## Your instructions
Set down the data below word for word, and leave the images aside.

## The data
=-=-=-=-=

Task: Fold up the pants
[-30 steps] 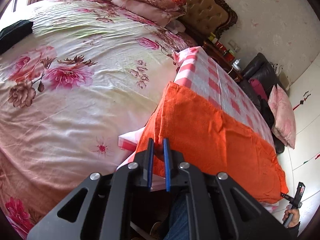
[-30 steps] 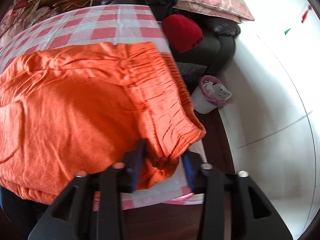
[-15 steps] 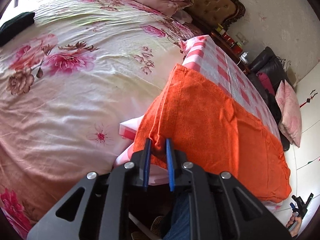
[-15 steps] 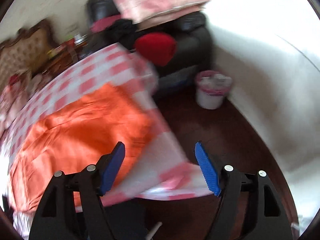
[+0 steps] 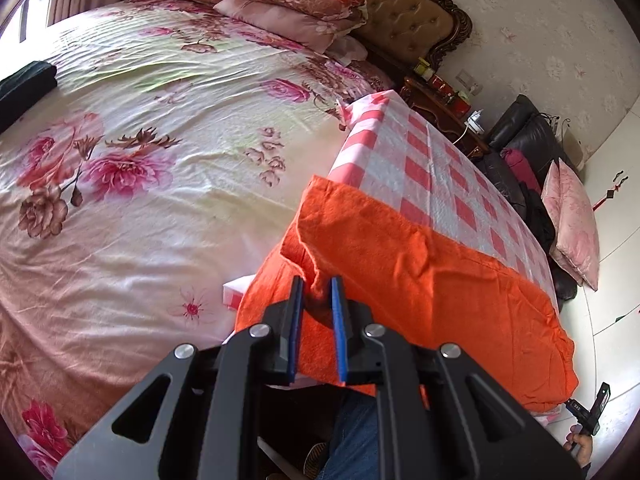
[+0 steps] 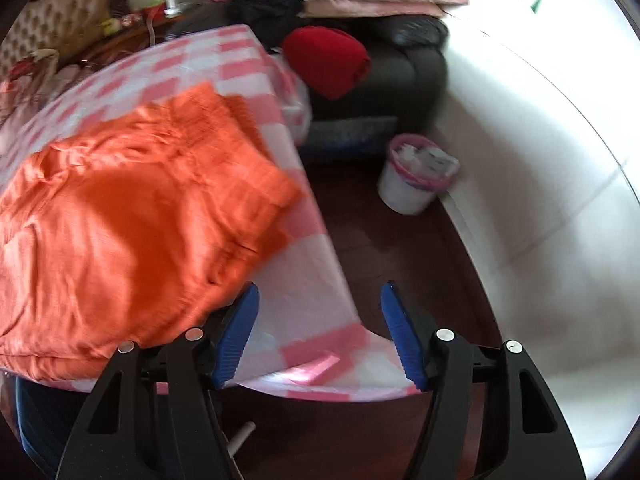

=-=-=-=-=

## Written response
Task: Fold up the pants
[-30 steps] 
[-30 steps] 
[-15 steps] 
[-15 steps] 
[+0 steps] 
[+0 steps] 

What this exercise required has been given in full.